+++ SUPPLIED RECORDS

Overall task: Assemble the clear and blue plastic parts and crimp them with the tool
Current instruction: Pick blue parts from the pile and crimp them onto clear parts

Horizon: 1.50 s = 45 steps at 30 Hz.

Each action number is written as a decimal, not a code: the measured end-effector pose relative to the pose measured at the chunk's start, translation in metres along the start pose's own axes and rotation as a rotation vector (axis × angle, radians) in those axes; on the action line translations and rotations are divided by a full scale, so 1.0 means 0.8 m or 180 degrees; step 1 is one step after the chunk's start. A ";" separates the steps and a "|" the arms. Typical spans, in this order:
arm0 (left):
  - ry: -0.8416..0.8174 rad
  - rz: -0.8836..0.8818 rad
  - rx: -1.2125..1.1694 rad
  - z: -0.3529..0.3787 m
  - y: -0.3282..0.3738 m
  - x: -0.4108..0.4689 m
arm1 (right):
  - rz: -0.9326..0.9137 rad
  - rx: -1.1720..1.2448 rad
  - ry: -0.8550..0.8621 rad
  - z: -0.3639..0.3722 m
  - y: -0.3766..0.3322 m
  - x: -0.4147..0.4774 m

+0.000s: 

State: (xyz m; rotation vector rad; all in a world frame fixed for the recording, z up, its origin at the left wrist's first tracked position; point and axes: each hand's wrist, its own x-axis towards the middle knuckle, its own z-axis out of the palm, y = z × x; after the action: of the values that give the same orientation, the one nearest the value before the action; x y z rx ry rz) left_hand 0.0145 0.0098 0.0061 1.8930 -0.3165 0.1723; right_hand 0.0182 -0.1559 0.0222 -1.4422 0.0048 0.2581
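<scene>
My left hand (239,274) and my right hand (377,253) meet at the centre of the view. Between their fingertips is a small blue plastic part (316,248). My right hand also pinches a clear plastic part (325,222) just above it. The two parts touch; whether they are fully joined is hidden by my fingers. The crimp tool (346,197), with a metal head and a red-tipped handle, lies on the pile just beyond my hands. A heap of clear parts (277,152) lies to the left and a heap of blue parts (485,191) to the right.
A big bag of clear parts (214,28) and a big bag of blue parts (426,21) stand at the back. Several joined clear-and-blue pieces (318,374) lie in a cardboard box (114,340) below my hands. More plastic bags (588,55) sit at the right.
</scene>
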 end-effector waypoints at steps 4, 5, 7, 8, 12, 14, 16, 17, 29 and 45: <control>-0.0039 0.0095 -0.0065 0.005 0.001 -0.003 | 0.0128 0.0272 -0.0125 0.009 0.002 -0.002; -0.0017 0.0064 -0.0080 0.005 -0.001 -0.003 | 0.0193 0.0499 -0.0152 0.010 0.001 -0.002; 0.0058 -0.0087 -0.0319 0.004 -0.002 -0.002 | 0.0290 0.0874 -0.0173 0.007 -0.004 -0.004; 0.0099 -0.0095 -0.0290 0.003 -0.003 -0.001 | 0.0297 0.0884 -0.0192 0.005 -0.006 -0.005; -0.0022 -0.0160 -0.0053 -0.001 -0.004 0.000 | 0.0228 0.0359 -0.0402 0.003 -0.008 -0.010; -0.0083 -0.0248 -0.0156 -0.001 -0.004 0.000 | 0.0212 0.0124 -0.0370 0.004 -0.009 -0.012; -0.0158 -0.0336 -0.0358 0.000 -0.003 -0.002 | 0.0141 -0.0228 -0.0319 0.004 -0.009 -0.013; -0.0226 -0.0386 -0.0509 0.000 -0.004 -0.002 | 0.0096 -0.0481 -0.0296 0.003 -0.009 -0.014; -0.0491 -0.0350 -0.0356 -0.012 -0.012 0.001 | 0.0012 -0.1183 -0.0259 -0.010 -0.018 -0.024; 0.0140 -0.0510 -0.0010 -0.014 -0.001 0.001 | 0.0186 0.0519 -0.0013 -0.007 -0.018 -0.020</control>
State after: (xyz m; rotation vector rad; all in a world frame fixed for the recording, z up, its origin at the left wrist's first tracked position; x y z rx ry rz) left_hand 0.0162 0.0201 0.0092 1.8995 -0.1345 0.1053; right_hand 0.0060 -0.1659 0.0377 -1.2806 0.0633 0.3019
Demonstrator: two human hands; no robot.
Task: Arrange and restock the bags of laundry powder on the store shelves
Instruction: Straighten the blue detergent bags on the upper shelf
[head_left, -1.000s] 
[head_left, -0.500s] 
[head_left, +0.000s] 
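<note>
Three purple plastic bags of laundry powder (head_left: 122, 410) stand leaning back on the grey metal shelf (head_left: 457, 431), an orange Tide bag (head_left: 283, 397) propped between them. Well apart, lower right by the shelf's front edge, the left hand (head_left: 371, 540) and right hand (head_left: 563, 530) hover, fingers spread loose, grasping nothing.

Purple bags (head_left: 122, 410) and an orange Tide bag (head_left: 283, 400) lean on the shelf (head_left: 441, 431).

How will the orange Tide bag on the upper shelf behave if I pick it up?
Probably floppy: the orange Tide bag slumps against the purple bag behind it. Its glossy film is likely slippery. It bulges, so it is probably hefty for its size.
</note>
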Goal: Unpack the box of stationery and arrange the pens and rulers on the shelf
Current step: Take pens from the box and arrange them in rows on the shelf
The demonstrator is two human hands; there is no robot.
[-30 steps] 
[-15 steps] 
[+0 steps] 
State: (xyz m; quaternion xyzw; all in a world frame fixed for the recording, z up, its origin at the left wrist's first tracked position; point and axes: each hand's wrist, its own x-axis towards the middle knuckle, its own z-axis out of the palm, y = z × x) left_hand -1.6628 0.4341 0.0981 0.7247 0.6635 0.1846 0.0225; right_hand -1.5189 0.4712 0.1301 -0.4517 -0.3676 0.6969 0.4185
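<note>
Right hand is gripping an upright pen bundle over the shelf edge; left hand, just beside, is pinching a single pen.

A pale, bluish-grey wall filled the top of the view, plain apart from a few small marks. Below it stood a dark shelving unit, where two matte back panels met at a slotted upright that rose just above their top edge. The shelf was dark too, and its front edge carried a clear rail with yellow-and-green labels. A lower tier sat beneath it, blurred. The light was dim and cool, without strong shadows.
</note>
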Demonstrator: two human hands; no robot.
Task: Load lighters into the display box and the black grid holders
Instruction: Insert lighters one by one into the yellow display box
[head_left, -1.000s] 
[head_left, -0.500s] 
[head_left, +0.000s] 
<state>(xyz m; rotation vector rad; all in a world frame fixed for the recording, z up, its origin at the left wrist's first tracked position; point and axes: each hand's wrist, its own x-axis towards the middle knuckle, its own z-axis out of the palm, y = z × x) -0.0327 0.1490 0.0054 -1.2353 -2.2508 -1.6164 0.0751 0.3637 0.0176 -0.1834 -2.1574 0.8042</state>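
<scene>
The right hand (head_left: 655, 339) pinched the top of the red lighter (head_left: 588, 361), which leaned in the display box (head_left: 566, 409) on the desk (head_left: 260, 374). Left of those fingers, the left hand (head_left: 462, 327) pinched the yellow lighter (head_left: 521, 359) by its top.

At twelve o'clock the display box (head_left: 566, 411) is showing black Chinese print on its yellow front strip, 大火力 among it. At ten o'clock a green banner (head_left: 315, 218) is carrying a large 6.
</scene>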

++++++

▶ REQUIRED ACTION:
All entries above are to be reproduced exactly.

▶ THE ANSWER:
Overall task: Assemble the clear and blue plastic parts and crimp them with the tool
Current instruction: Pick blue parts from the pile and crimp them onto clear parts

Horizon: 1.50 s = 45 steps at 30 Hz.

Each action number is written as a decimal, not a code: the measured end-effector pose relative to the pose measured at the chunk's start, translation in metres along the start pose's own axes and rotation as a rotation vector (axis × angle, radians) in those axes; on the action line translations and rotations are divided by a full scale, so 1.0 means 0.8 m or 180 degrees; step 1 is one step after the chunk's start. A ";" separates the steps and a "|" the arms. Typical spans, in this order:
arm0 (left):
  - ry: -0.8416..0.8174 rad
  - rz: -0.8836..0.8818 rad
  - rx: -1.2125..1.1694 rad
  - z: -0.3529..0.3787 m
  - y: -0.3282..0.3738 m
  - x: -0.4108..0.4689 m
arm1 (right):
  - rz: -0.9326..0.9137 rad
  - rx: -1.1720..1.2448 rad
  - ry: -0.8550..0.8621 rad
  - z: -0.3639..0.3722 m
  - y: -0.3766..0.3322 m
  - x: -0.4147..0.4774 m

+0.000s: 

State: (xyz m; rotation vector rad; all in a world frame fixed for the recording, z up, its origin at the left wrist's first tracked position; point and axes: each hand's wrist, its own x-axis towards the middle knuckle, its own z-axis out of the palm, y = z × x; after the action: of the values that give the same orientation, the one nearest the value before the action; x y z rx ry rz) left_hand 0.0145 0.0098 0.0061 1.8930 -0.3165 0.1723; right_hand 0.0182 -0.1559 0.0222 -1.4422 0.0048 0.2581
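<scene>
My left hand (239,274) and my right hand (377,253) meet at the centre of the view. Between their fingertips is a small blue plastic part (316,248). My right hand also pinches a clear plastic part (325,222) just above it. The two parts touch; whether they are fully joined is hidden by my fingers. The crimp tool (346,197), with a metal head and a red-tipped handle, lies on the pile just beyond my hands. A heap of clear parts (277,152) lies to the left and a heap of blue parts (485,191) to the right.
A big bag of clear parts (214,28) and a big bag of blue parts (426,21) stand at the back. Several joined clear-and-blue pieces (318,374) lie in a cardboard box (114,340) below my hands. More plastic bags (588,55) sit at the right.
</scene>
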 end-effector waypoints at steps 4, 5, 7, 8, 12, 14, 16, 17, 29 and 45: <control>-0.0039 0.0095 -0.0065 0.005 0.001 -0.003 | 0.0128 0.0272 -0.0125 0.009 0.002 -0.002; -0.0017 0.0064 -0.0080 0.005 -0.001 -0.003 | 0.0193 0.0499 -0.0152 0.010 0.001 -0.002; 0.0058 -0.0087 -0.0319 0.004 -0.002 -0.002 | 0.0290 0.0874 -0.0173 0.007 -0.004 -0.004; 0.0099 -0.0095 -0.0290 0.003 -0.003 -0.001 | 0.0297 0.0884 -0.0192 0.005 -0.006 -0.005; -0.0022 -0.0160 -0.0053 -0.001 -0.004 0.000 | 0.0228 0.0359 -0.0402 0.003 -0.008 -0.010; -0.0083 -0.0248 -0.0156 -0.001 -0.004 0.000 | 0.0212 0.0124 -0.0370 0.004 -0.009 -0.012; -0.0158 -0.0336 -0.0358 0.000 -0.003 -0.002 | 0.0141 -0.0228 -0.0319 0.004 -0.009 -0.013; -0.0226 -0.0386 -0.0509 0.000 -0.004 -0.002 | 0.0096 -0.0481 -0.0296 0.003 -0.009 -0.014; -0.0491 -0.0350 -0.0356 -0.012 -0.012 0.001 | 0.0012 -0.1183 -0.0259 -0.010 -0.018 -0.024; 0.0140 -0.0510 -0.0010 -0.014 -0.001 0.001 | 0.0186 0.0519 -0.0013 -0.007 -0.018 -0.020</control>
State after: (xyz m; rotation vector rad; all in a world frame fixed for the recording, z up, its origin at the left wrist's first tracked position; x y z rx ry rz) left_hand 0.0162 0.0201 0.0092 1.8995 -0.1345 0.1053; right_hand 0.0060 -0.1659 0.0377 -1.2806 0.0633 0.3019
Demonstrator: two human hands; no robot.
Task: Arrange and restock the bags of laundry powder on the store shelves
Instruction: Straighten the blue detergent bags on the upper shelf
[head_left, -1.000s] 
[head_left, -0.500s] 
[head_left, +0.000s] 
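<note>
Three purple plastic bags of laundry powder (head_left: 122, 410) stand leaning back on the grey metal shelf (head_left: 457, 431), an orange Tide bag (head_left: 283, 397) propped between them. Well apart, lower right by the shelf's front edge, the left hand (head_left: 371, 540) and right hand (head_left: 563, 530) hover, fingers spread loose, grasping nothing.

Purple bags (head_left: 122, 410) and an orange Tide bag (head_left: 283, 400) lean on the shelf (head_left: 441, 431).

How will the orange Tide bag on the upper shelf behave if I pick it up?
Probably floppy: the orange Tide bag slumps against the purple bag behind it. Its glossy film is likely slippery. It bulges, so it is probably hefty for its size.
</note>
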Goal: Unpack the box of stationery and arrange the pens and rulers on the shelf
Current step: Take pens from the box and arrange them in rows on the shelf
The demonstrator is two human hands; there is no robot.
[-30 steps] 
[-15 steps] 
[+0 steps] 
State: (xyz m; quaternion xyzw; all in a world frame fixed for the recording, z up, its origin at the left wrist's first tracked position; point and axes: each hand's wrist, its own x-axis towards the middle knuckle, its own z-axis out of the palm, y = z × x) left_hand -1.6628 0.4341 0.0981 0.7247 0.6635 0.1846 0.0225; right_hand -1.5189 0.4712 0.1301 -0.4517 -0.3676 0.6969 0.4185
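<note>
Right hand is gripping an upright pen bundle over the shelf edge; left hand, just beside, is pinching a single pen.

A pale, bluish-grey wall filled the top of the view, plain apart from a few small marks. Below it stood a dark shelving unit, where two matte back panels met at a slotted upright that rose just above their top edge. The shelf was dark too, and its front edge carried a clear rail with yellow-and-green labels. A lower tier sat beneath it, blurred. The light was dim and cool, without strong shadows.
</note>
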Demonstrator: two human hands; no robot.
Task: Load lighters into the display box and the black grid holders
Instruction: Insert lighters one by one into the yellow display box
[head_left, -1.000s] 
[head_left, -0.500s] 
[head_left, +0.000s] 
<state>(xyz m; rotation vector rad; all in a world frame fixed for the recording, z up, its origin at the left wrist's first tracked position; point and axes: each hand's wrist, its own x-axis towards the middle knuckle, its own z-axis out of the palm, y = z × x) -0.0327 0.1490 0.0054 -1.2353 -2.2508 -1.6164 0.0751 0.3637 0.0176 -0.1834 -2.1574 0.8042</state>
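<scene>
The right hand (head_left: 655, 339) pinched the top of the red lighter (head_left: 588, 361), which leaned in the display box (head_left: 566, 409) on the desk (head_left: 260, 374). Left of those fingers, the left hand (head_left: 462, 327) pinched the yellow lighter (head_left: 521, 359) by its top.

At twelve o'clock the display box (head_left: 566, 411) is showing black Chinese print on its yellow front strip, 大火力 among it. At ten o'clock a green banner (head_left: 315, 218) is carrying a large 6.
</scene>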

What this exercise asked for has been supplied.